• **WHAT IS REQUIRED**:
Please set down the data again exactly, minus the pictures.

• **SOURCE DATA**:
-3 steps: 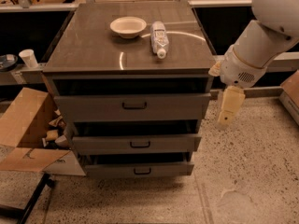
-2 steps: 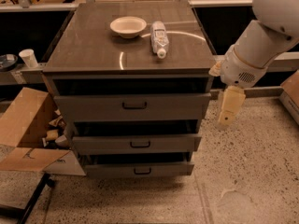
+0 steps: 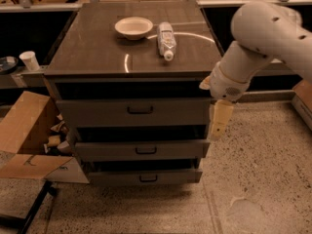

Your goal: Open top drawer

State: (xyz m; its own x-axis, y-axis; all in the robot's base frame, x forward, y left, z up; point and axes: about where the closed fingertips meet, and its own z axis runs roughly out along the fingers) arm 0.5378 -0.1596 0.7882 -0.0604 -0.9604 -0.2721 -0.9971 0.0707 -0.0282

• **ANSWER TO THE EXERCISE**:
-3 steps: 
-2 steps: 
+0 steps: 

Your goal: Open top drawer

State: (xyz m; its own x-axis, y-axis; all in the robot's base frame, x forward, y left, z up; point and axes: about where the closed fingertips meet, and its own z axis runs roughly out along the fingers) arm 0.5378 -0.1596 0.7882 -0.0604 -0.9604 -0.2721 -0.9971 0.0707 -0.0282

The output is complete as shown.